The human jaw will crumple and collapse on it's own under hard impact. That's the design.
A poor fitiing full face can wrench your head/neck into a position that causes some real damage.

A poor fitting full face that causes your head/neck to be wrenched/snapped under impact is no fun.

A helmet has to fit correctly in order to protect you.

You shouldn't be able to push your full face up and over when fastened if it fits correctly.

It should be snug.

You are going to need to try on some styles from other manufacturers and compare it to the fit you have with the Bell.

Don't think a smaller Bell is going to be the solution. Rather, the fit provided from one of the other manufacturers should be better.


----------



## lschmidt4 (Sep 14, 2010)

Thanks for the advice Norman. I was suspecting as much, the specific shape of the Bell helmets probably just don't fit my head well.

Any recommendations of some other helmets?

I did get to see a Specialized Deviant up close at my LBS (it was a size small though and didn't fit), but I did not like the quality of that helmet compared to the Bell Drop. The padding and construction of the Bell Drop seems to be really nice in comparison.

Also I'd like to get something for under $125 since the Drop cost me only $110.


----------



## 11053 (Sep 19, 2009)

Just saw your video.

Not a good fit considering it's brand new. Once the foam packs out a bit you'll have even more slop.

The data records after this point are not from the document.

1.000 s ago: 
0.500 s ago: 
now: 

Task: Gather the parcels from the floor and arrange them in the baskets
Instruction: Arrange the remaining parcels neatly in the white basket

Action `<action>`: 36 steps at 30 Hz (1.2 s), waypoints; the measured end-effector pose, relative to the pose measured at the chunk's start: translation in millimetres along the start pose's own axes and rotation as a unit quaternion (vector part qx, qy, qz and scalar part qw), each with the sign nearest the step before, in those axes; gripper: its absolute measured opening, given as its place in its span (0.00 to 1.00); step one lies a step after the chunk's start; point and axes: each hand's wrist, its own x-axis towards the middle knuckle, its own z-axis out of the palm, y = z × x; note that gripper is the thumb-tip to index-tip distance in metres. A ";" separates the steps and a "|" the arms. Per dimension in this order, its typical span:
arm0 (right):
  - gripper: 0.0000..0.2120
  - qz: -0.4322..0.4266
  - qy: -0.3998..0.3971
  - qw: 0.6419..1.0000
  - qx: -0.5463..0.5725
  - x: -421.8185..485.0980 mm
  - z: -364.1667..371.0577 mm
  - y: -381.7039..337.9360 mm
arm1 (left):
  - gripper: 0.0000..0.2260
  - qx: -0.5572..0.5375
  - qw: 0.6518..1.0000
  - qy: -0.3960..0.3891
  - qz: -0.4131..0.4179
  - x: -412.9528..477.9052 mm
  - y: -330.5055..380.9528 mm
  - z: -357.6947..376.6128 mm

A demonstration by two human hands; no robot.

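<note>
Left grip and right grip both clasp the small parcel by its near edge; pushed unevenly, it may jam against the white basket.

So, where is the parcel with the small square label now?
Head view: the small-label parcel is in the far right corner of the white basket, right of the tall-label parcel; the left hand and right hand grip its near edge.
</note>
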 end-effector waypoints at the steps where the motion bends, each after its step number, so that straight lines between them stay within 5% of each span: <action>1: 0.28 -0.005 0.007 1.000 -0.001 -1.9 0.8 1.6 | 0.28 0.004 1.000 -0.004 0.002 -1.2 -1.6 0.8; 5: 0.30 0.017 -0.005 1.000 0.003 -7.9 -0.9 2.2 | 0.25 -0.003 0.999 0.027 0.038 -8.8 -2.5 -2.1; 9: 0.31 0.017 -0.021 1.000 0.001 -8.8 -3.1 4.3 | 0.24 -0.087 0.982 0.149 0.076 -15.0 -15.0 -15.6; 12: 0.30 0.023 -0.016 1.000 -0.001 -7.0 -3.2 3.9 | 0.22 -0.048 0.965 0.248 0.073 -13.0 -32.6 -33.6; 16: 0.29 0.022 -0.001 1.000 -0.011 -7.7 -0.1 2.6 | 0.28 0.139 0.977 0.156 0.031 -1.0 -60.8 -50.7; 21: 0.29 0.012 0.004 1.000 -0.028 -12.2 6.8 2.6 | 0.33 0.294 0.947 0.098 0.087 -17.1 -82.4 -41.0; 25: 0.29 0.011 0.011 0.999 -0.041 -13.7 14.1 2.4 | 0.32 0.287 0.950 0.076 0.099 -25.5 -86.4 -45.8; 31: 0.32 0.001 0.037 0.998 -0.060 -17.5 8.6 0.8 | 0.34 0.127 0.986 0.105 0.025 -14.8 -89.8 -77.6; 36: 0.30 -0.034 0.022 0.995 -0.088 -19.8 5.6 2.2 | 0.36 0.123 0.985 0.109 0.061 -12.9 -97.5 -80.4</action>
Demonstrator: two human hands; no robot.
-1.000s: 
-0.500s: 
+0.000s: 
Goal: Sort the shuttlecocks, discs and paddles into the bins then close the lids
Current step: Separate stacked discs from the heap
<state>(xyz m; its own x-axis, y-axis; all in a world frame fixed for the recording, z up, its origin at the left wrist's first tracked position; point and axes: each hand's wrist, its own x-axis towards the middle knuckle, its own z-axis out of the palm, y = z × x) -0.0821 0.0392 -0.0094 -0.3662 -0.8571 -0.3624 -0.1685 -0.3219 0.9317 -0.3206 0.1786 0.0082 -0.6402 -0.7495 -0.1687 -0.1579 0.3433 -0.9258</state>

Lots of good options out there with different fits.

You can get a new/newer Giro Remedy for under $100 easily. Several on sale right now-Price Point/Jenson etc. Different fit than Bell for sure.

Also check out the Rock Garden Pearl.

Giros do seem to fit a wide variety of face/head shapes well and with new helmets available at $90 or so, they are usually a good bet.


----------



## lschmidt4 (Sep 14, 2010)

I'm looking at the Rock Gardn Pearl and Fox Rampage both at Jenson USA. They are $120 and $130 with free shipping.

Any idea which one might work better for me based on the fit with the Bell Drop?


----------



## 11053 (Sep 19, 2009)

Nope.

I'd try the Pearl over the Rampage. Both are good.

I think other brands are also offering the Pearl under another name. Good fit.


----------



## infamous24 (Jul 20, 2009)

The helmet should be a lot tighter on your cheeks. Your cheeks should be squeezed and puffed up a little when you have the helmet on. Also if you can move it back really easily, the helmet might be too big or you have the chinstrap too loose. The chin strap should put pressure on your neck when it is fastened. It's uncomfortable at first but you get used to it quickly.


----------



## michaelblade (Oct 18, 2006)

*Helmet Fitting*

I watched your video. That helmet is just too big. A Bell helmet saved my life (FOR REAL)when I raced dirt bikes so I use them for FR. Measure the distance around your head just above the ears. You can use a string beginning and ending on your forehead. Then set the string on a ruler or tape and you got it. Most online stores have fitting guides. I've been wearing a large with fitting pads but I'm switching to a S. My MX helmet had to be spread open to get it on. So tight fit is the only way to go. Thanks for starting this thread. You made me get a helmet that fits.


----------



## lschmidt4 (Sep 14, 2010)

Just to update you guys...I am sending the Bell Drop, seen in the video, back to Amazon and I ordered two more helmets from Jenson USA this time: Fox Rampage and Rockgardn Pearl both size mediums.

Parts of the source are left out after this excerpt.